Uneven Ground Part II: Navigating Food Deserts and Swamps

This story was produced as part of a larger project for the 2019 California Fellowship, a program of USC Annenberg's Center for Health Journalism.

Other stories in this series include:

Uneven Ground: How unequal land use harms communities in southern San Mateo County

When Kendy Mendoza of East Palo Alto and his wife experienced health scares over the last few years, they took action to turn their lives around. Eight years ago, when his wife was diagnosed with diabetes, she cut out bread and tortillas from her diet, he said.

Two years ago, after a heart-related health scare, he added, he changed his diet and exercise habits, and now hikes and eats 70% more fruits and vegetables.

“My life is changing,” he said.

He explained all of this during an interview with The Almanac while he cooked fried chicken in front of St. Francis Church in East Palo Alto to feed the post-service crowd one Sunday because, he acknowledged, it still sells better than vegetables.

As The Almanac discussed in part one of this series, a number of local health clinics are increasingly focused on trying to address the “social determinants” of health, seeking to help people to proactively develop healthy habits that reduce their need for acute medical services.

One of those key determinants of health is diet and access to healthy food, an area in which there are significant differences in access based on neighborhood.

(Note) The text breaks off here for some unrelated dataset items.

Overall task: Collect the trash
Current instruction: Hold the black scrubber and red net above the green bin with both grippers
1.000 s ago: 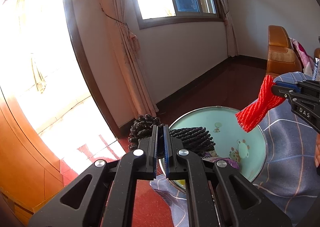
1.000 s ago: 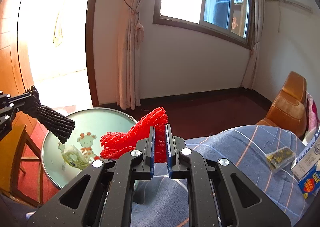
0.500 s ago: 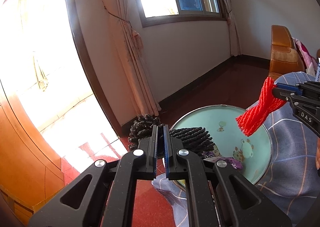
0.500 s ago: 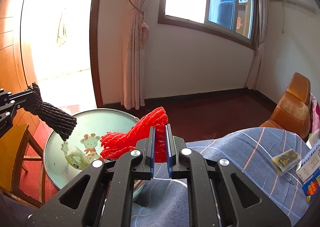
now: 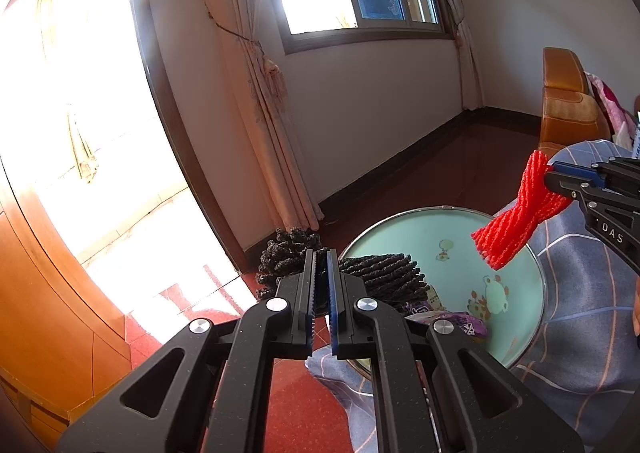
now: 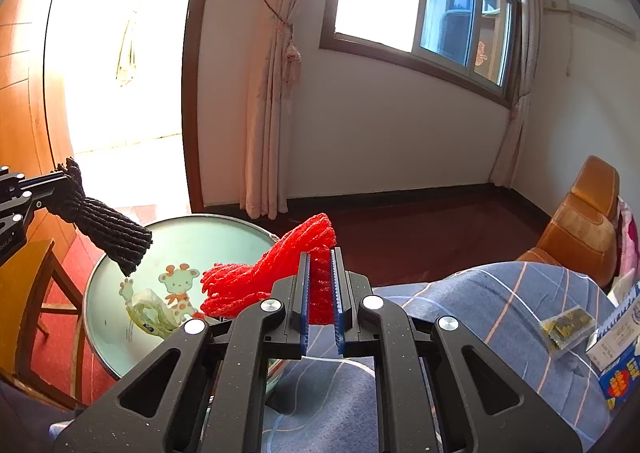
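While both grippers hang over the round basin, each pinches a piece of foam netting. Low in the centre of the left wrist view, the left gripper (image 5: 321,253) has its jaws pressed together on a black foam net sleeve (image 5: 376,277), which bunches out to either side of the fingers. From the right wrist view that same sleeve (image 6: 108,229) droops from the left edge of the frame, its free end above the basin's left part.

The right gripper (image 6: 320,253) is clamped on a red foam net sleeve (image 6: 260,277) — the mesh fills the narrow gap between the blue pads and spills out to the left, over the basin's right edge. At the right edge of the left wrist view, the red sleeve (image 5: 516,221) hangs slanting down-left from the right gripper.

The pale green enamel basin (image 6: 108,333), printed with cartoon animals, already holds a crumpled wrapper (image 6: 150,311) — and a purple packet (image 5: 460,323) lies near its lower rim. A blue plaid cloth (image 6: 500,293) covers the surface at lower right, bearing a small clear packet (image 6: 564,327) and a carton (image 6: 618,345).
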`<state>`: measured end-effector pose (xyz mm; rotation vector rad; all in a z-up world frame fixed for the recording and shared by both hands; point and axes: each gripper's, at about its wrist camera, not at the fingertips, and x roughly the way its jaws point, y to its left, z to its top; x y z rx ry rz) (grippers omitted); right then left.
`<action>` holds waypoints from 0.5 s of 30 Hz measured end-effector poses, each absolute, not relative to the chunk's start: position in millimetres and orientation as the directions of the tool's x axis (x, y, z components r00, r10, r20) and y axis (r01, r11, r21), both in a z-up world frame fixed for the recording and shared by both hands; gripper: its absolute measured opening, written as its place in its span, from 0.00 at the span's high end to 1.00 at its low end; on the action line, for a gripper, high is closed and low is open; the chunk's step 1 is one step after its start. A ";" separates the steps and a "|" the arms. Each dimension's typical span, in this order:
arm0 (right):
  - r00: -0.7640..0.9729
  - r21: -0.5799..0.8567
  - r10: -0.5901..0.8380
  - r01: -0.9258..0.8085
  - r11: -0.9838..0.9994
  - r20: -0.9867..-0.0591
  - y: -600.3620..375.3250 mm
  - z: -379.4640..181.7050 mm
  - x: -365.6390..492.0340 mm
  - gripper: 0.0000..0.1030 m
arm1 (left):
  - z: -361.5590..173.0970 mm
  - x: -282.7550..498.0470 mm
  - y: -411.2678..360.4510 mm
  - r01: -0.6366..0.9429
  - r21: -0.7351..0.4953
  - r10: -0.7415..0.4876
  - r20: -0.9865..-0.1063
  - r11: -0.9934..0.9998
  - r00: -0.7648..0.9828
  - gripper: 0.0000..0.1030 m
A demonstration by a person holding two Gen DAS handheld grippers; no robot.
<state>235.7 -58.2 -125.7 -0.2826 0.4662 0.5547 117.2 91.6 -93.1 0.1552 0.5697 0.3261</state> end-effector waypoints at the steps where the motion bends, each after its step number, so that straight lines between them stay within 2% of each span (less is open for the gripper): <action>1: 0.750 -0.132 0.437 -0.563 0.816 -0.496 -57.8 -126.1 236.0 0.90 | -93.2 117.1 91.0 -0.259 0.235 0.345 -0.502 0.937 0.793 0.95; 15: 0.760 -0.173 0.427 -0.565 0.807 -0.489 -51.6 -130.9 228.6 0.90 | -92.0 116.5 89.7 -0.235 0.231 0.323 -0.509 0.944 0.798 0.95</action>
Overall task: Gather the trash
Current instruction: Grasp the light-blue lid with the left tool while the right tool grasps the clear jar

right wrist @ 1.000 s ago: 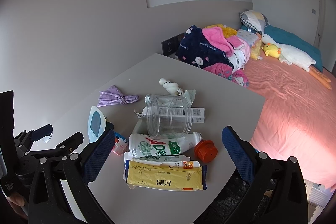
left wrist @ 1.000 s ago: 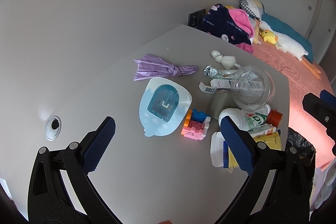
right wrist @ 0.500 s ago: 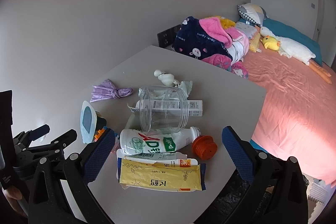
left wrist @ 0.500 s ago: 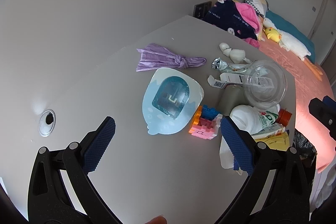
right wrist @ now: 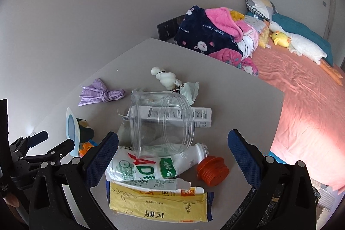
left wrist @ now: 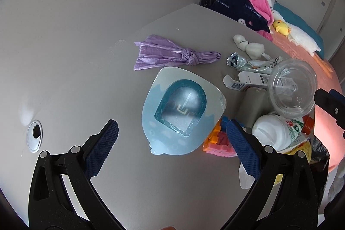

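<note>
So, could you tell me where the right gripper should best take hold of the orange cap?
Probably across its ribbed side wall, coming down from above. The orange cap lies flat on the table, clear of the bottle mouth beside it, so both sides look free. The right gripper, open wide, should span it easily; its ridges may help the pads hold.

Toy blocks (left wrist: 215, 139) lie half hidden under the blue blister card (left wrist: 181, 111) by the left claw's (left wrist: 172, 137) right finger; print on the yellow wrapper (right wrist: 158, 205) is unreadable.
</note>
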`<state>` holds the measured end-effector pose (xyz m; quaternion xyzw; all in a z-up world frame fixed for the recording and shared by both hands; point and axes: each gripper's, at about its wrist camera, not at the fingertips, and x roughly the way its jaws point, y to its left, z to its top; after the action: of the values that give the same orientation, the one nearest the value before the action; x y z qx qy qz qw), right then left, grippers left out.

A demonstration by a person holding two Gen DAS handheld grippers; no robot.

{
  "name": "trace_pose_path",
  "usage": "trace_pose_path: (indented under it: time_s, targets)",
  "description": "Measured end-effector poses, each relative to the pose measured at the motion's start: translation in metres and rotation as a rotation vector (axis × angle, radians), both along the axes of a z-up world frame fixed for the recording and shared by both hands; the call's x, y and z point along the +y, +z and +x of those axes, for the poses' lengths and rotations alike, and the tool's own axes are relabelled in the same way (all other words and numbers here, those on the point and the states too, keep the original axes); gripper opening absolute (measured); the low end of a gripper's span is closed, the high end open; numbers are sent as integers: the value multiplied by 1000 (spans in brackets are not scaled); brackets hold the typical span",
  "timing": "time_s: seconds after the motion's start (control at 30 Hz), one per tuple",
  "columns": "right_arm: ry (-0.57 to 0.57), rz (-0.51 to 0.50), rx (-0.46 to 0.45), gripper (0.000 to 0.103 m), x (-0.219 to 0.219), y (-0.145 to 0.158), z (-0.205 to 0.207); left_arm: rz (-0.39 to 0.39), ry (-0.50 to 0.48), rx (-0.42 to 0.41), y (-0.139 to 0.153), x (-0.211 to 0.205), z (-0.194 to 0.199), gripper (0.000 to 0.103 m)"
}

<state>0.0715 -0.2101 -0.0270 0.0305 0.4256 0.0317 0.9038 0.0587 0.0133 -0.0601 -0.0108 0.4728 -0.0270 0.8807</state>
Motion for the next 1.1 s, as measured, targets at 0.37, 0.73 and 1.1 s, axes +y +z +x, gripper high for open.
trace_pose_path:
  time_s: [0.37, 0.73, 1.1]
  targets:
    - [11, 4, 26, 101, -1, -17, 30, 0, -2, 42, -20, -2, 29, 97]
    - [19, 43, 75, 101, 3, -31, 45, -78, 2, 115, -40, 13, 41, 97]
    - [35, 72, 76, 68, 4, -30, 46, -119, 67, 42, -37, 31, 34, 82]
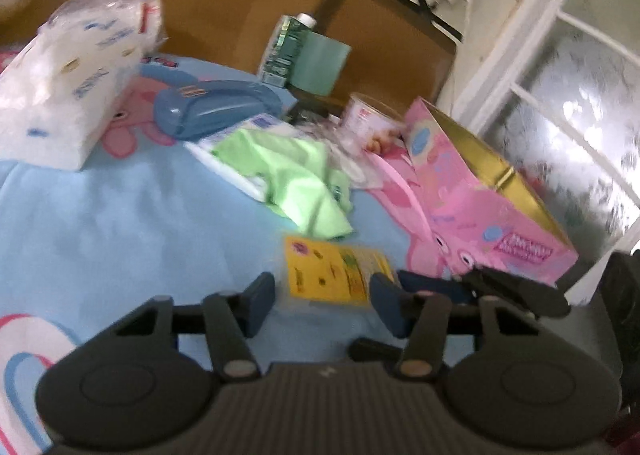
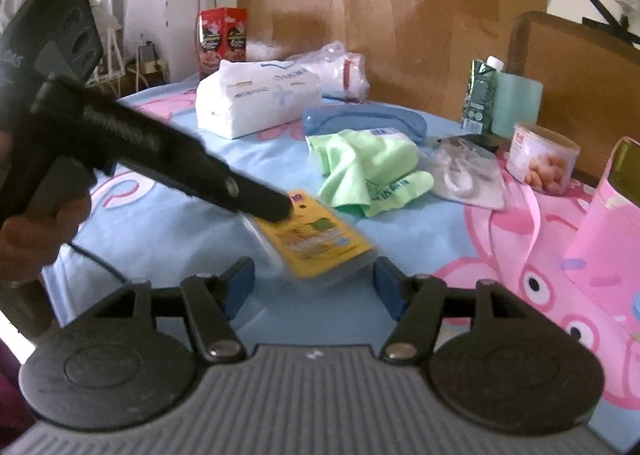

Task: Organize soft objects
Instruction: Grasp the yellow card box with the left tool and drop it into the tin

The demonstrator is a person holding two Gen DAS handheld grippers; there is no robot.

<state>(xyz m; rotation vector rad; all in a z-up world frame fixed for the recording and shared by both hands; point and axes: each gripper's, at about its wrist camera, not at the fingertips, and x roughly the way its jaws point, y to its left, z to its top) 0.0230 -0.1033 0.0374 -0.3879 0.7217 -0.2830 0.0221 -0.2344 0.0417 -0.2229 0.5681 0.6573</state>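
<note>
- The right gripper [image 2: 314, 289] hangs over the blue sheet [image 2: 168, 231] with jaws wide apart, holding nothing.
- Just ahead lies the yellow packet [image 2: 316, 243]; the left gripper [image 1: 322, 295], also spread wide, reaches its far end, though blur hides whether it touches.
- Beyond is the crumpled green cloth [image 2: 364, 171], lying partly on a white pack [image 1: 240, 171].
- To the right stands the pink bag [image 1: 480, 191].
- Farther back sit the tissue pack [image 2: 256, 99] and a blue case [image 2: 360, 119].

Soft daylight, motion blur, fisheye-bent edges
</note>
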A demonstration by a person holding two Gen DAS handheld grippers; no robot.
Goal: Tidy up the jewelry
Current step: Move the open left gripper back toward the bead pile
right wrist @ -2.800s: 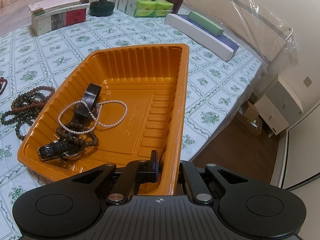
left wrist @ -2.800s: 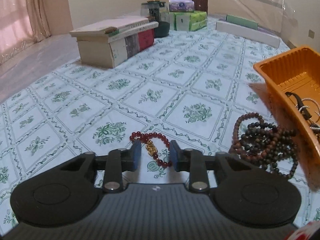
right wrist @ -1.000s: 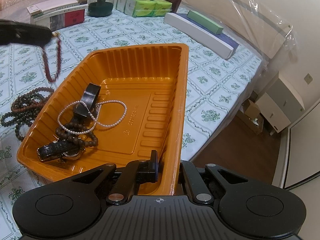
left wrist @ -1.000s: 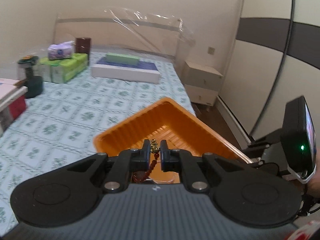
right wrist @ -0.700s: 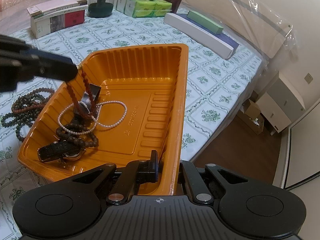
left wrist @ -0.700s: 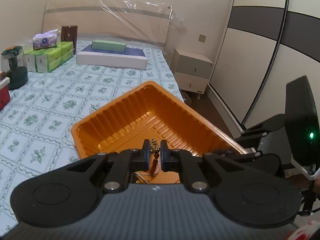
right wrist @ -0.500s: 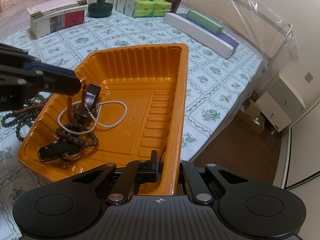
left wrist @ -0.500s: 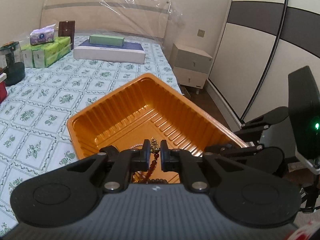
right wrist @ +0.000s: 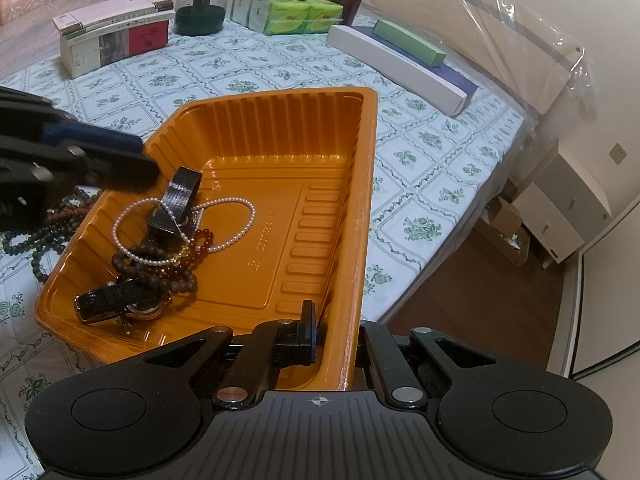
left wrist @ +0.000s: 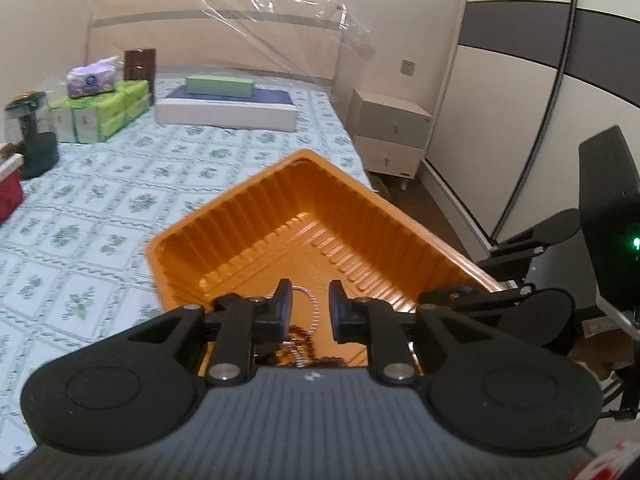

The discrepancy isn’t hard to see: In Palo Alto, Redwood City and Menlo Park, there are four Safeways, two Trader Joes, two Whole Foods, two Grocery Outlets and a number of other specialty and local grocery stores. But head across U.S. 101 and the grocery stores become few and far between, making it harder for residents to access healthy food and impacting the health of that area’s residents.

According to the U.S. Department of Agriculture, Belle Haven and East Palo Alto – as well as some areas on the Stanford campus – are considered to be “food deserts”: areas where low-income people have limited access to healthy foods. A food desert is defined as an area, in an urban setting, where a significant number or portion of residents are more than a half-mile from the nearest supermarket.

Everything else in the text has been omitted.